» Prompt
The task calls for each line of the records below in which the word "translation" appears.

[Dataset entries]
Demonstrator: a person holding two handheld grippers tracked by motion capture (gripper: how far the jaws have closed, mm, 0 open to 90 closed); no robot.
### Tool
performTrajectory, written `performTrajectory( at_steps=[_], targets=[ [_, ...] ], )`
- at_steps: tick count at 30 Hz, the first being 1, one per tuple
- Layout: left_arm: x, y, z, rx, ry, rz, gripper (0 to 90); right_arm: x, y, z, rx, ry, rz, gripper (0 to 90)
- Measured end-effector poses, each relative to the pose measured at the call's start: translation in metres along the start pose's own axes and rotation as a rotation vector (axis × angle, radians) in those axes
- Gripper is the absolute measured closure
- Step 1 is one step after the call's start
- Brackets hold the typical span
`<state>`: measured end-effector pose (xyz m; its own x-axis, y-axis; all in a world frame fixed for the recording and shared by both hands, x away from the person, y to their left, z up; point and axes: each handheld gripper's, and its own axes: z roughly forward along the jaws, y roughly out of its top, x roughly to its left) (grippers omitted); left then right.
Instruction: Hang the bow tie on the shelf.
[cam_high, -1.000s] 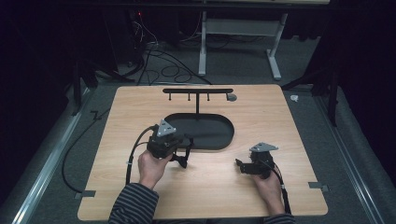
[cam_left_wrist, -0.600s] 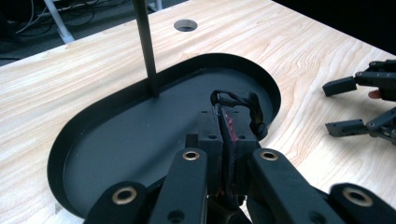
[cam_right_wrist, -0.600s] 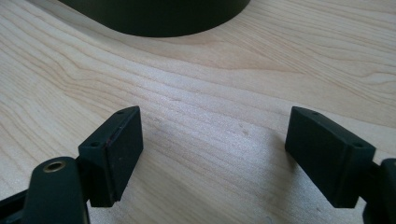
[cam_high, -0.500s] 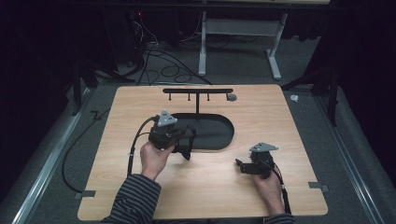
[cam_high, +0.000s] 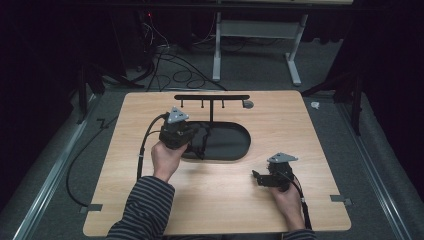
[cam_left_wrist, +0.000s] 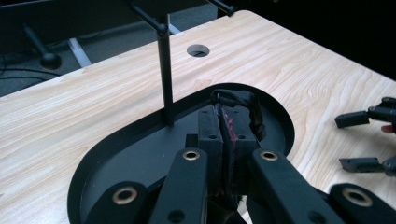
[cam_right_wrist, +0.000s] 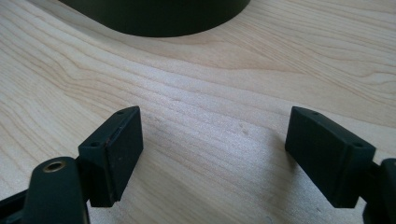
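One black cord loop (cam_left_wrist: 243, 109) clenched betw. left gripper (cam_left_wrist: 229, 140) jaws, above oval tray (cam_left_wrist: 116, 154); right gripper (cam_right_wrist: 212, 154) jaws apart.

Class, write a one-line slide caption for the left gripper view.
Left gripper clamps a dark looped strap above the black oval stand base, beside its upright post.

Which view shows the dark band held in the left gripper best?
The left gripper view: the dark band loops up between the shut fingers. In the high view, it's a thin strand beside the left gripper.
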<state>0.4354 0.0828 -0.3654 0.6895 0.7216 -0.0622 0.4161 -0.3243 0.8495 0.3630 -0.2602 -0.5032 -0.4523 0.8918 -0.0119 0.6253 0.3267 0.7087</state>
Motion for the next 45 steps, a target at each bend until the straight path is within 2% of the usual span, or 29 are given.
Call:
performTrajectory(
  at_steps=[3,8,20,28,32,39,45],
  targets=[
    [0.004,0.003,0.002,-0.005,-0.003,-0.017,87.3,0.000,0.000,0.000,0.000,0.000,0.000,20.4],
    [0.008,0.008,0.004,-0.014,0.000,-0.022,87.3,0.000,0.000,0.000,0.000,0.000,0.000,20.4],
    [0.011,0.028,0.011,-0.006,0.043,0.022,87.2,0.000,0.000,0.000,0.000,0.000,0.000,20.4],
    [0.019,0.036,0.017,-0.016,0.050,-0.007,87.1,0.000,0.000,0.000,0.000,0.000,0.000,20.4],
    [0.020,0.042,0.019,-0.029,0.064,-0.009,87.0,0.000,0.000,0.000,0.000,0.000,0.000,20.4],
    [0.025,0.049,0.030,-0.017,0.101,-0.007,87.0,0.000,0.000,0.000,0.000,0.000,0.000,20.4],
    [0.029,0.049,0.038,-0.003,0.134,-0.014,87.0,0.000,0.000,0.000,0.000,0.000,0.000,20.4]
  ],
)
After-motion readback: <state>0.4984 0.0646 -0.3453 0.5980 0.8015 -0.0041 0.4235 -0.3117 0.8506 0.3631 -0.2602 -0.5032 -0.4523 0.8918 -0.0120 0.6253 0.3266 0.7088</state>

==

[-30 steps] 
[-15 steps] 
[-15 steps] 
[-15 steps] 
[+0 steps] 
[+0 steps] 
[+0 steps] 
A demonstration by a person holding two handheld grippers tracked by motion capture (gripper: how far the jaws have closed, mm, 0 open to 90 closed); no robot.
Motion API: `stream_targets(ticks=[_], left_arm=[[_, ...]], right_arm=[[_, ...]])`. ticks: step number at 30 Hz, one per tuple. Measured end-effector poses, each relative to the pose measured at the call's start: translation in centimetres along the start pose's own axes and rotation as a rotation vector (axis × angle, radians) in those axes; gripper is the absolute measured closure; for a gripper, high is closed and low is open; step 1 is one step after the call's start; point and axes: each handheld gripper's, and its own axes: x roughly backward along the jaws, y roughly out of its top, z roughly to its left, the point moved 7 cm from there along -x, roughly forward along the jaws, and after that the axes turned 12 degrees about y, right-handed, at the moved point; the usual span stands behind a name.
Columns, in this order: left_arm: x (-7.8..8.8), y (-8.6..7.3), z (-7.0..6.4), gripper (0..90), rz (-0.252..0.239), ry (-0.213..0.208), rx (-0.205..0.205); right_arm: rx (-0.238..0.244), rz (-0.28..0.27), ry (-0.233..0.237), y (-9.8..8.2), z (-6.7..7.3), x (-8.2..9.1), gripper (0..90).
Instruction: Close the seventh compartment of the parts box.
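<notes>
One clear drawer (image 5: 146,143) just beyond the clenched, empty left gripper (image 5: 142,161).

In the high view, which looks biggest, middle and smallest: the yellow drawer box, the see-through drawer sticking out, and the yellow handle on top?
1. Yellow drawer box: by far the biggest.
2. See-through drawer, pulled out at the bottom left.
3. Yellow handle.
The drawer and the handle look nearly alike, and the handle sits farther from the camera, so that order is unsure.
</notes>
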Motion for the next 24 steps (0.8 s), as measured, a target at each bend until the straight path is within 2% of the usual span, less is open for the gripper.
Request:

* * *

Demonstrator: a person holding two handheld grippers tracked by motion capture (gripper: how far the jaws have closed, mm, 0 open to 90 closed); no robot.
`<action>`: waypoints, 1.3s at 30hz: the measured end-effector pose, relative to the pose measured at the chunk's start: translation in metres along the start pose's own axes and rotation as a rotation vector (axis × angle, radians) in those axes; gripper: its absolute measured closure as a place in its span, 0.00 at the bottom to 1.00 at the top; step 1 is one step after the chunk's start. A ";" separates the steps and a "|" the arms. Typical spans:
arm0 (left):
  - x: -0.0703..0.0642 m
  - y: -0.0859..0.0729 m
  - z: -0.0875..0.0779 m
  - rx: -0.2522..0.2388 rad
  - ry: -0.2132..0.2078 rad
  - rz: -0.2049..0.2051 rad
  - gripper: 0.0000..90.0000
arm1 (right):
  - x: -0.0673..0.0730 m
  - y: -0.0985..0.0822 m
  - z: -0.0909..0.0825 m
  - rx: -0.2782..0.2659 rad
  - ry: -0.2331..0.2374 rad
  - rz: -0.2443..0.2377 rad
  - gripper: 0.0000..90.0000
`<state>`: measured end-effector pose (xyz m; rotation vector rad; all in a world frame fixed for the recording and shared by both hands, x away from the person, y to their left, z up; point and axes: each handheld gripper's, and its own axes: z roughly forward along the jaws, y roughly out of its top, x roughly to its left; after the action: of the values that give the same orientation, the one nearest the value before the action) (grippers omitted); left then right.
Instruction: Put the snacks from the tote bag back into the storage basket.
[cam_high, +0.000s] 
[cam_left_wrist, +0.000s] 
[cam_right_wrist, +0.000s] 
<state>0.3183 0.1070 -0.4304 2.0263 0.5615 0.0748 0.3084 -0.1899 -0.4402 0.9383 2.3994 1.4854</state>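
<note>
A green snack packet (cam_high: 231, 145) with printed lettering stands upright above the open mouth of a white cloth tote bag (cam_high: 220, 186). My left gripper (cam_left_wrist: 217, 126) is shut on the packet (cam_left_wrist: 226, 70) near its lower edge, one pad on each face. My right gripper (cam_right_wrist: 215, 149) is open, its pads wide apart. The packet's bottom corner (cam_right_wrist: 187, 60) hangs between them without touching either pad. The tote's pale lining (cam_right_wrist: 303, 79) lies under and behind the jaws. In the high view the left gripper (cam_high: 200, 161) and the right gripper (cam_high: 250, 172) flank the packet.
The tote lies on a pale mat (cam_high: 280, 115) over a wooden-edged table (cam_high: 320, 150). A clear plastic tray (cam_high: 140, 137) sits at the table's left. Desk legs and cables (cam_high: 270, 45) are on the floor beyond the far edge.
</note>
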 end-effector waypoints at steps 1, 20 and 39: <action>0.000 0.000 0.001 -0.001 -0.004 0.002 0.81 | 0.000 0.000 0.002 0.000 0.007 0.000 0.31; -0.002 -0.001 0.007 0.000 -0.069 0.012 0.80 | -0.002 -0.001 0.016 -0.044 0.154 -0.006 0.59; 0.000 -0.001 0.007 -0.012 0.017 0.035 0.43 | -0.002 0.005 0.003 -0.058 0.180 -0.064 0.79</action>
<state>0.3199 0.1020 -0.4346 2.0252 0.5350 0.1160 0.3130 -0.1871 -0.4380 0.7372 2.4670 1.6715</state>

» Final answer
- Measured end-effector poses, each relative to the pose measured at the call's start: translation in metres along the start pose's own axes and rotation as a rotation vector (axis × angle, radians) in those axes
Motion API: `stream_targets(ticks=[_], left_arm=[[_, ...]], right_arm=[[_, ...]])`. ticks: step number at 30 Hz, one per tuple. Measured end-effector poses, each relative to the pose measured at the call's start: translation in centimetres along the start pose's own axes and rotation as a rotation vector (axis × angle, radians) in those axes; gripper is the absolute measured closure; for a gripper, high is closed and low is open; step 1 is one step after the call's start; point and axes: each handheld gripper's, and its own axes: x roughly backward along the jaws, y roughly out of its top, z roughly to its left, the point moved 7 cm from there along -x, roughly forward along the jaws, and after that the axes turned 12 degrees about y, right-handed, at the moved point; the usual span stands behind a name.
`<action>`: waypoints, 1.3s at 30hz: the measured end-effector pose, relative to the pose measured at the chunk's start: translation in metres along the start pose's own axes and rotation as a rotation vector (axis × angle, radians) in those axes; gripper: its absolute measured closure as a place in its span, 0.00 at the bottom to 1.00 at the top; step 1 is one step after the chunk's start. A ";" separates the steps and a "|" the arms. Typical spans:

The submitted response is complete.